Leaks only start with a failed seal or gasket, not the type of oil used in the vehicle.

Gaskets fail by being pinched , kinked, or damaged during installation.

Valve cover gaskets might fail if one or more bolts work loose.

Seals fail if contaminants, like water, dirt or other crud gets between them and the shaft that they are sealing.

Contaminants get in there by being immersed in muddy water, or heavy off roading, or other abuses.

I personally don't see the benefits of buying expensive synthetics, if a person diligently changed oil correctly.


ED


----------



## Windows on Wash (Aug 30, 2011)

Not if you don't already have a leak. If you do, it will get worse. 

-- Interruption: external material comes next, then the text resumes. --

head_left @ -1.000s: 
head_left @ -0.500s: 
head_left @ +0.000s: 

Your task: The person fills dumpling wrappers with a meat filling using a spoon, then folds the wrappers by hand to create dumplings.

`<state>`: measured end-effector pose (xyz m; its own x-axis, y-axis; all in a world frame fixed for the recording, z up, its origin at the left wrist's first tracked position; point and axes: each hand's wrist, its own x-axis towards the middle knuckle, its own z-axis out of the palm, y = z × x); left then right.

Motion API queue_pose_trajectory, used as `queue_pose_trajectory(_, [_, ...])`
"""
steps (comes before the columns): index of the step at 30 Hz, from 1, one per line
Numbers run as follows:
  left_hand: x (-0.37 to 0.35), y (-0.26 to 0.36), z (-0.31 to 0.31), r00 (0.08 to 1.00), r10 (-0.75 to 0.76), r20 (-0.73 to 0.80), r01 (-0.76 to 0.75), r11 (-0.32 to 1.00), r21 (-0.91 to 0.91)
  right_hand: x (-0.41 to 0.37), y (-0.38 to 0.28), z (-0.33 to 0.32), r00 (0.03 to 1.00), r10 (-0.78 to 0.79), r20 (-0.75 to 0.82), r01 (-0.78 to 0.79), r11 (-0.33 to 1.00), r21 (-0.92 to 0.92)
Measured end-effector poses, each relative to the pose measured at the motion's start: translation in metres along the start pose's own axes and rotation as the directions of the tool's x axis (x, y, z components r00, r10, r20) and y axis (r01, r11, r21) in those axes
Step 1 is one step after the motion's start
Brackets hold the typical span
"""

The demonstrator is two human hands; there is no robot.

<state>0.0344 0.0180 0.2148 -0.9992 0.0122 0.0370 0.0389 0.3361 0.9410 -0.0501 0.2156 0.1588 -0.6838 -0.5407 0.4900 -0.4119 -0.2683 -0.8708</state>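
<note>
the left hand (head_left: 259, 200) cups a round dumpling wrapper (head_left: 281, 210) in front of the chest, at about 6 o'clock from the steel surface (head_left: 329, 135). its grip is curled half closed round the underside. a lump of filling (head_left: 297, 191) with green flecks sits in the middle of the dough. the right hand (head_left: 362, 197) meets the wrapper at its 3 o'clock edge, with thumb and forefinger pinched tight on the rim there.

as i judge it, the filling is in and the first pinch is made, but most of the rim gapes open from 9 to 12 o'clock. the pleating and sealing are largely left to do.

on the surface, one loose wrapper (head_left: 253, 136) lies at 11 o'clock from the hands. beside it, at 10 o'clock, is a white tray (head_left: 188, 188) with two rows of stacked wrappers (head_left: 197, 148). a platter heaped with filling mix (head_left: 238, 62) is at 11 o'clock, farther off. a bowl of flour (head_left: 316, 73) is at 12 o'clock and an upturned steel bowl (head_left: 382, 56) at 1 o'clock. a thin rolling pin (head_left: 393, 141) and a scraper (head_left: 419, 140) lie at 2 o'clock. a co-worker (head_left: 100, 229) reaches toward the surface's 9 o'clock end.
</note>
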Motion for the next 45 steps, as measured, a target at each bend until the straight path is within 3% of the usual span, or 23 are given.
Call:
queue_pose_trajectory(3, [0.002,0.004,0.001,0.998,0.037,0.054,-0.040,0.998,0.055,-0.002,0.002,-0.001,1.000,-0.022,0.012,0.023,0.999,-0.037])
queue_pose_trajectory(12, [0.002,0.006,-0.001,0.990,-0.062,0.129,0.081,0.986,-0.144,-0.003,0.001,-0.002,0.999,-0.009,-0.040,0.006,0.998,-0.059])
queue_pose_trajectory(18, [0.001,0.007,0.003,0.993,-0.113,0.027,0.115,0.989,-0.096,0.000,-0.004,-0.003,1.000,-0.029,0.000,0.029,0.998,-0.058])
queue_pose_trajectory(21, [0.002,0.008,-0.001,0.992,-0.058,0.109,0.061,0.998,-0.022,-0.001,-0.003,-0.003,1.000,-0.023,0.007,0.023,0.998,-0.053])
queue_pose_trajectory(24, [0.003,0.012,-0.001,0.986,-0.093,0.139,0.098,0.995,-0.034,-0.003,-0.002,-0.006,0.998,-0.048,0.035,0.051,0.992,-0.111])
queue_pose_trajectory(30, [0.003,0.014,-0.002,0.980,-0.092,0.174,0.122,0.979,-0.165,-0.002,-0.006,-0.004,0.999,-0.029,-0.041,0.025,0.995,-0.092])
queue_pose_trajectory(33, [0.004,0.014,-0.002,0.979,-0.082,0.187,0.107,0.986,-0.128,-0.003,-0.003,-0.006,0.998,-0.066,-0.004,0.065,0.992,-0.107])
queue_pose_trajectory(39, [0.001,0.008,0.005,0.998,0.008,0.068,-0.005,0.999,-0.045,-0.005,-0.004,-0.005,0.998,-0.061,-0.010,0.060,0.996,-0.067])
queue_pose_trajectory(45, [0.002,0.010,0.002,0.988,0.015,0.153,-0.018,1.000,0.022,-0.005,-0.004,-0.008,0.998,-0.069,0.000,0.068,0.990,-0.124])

No reason not to switch if you aren't leaking already.

I am a huge fan of synthetics. They aren't that much of a premium over good dino oil now, they clean better, flow better, better wear numbers, etc.


----------



## Gregsoldtruck79 (Dec 21, 2017)

2. My vehicle owner's manual states that my engine is designed to use 87 octane fuel.

I bet though, if I go ahead and pay 10 more cents a gallon and run 89 or even higher octane fuel, I'll get even more "power and better gas mileage" from my engine.

True or False ?


----------



## Bigplanz (Apr 10, 2009)

My owner's manual states my vehicle requires 92 octane gas.

True or false?

Answer: depends. My Navigator is supposed to "require" 92 octane but has never been run on anything other than 87 octane. Performance is fine, no discernible issues of any kind. I assume that if I was towing something, 92 would be required or at least a good idea, but as a regular daily driver, 87 is fine.

A sports car or some other high compression engine would probably actually "require" 92 octane, but my Navigator does not.


----------



## Oso954 (Jun 23, 2012)

Octane has nothing to do with the amount of energy in a fuel. It is a standard number representing the fuels resistance to igniting under compression.
So no, it is not going to increase mileage or power.

If your vehicle knocks (pre detonation), you increase octane to prevent the knocking. 

Unless you have done something to increase compression or boost in your engine, the mfg recommendation is usually correct.


----------



## Bigplanz (Apr 10, 2009)

Gregsoldtruck79 said:


> 2. My vehicle owner's manual states that my engine is designed to use 87 octane fuel.
> 
> I bet though, if I go ahead and pay 10 more cents a gallon and run 89 or even higher octane fuel, I'll get even more "power and better gas mileage" from my engine.
> 
> True or False ?


False. The use of any higher octane fuel would be a waste of money. Caveat, some additives in gas actually do improve performance and offer cleaners that help injectors. This is not octane related. Shell or Chevron, across their product lines, offer these additives. Their gas is priced higher too.


----------



## Gregsoldtruck79 (Dec 21, 2017)

3. Some gas stations use winter " blends" in their gasoline so that vehicles will run better in cold temperatures.

True or false ?


----------



## Bigplanz (Apr 10, 2009)

Gregsoldtruck79 said:


> 3. Some gas stations use winter " blends" in their gasoline so that vehicles will run better in cold temperatures.
> 
> True or false ?


This is true. Refineries, not gas stations, formulate winter and summer blends of gas.


----------



## Gregsoldtruck79 (Dec 21, 2017)

4. It is best to "break in " new disc brake pads when they are first installed.

True or False ?


----------



## Bigplanz (Apr 10, 2009)

Gregsoldtruck79 said:


> 4. It is best to "break in " new disc brake pads when they are first installed.
> 
> True or False ?


Don't know. I always replace rotors with pads. Never a squeak.


----------



## Gregsoldtruck79 (Dec 21, 2017)

Bigplanz said:


> Don't know. I always replace rotors with pads. Never a squeak.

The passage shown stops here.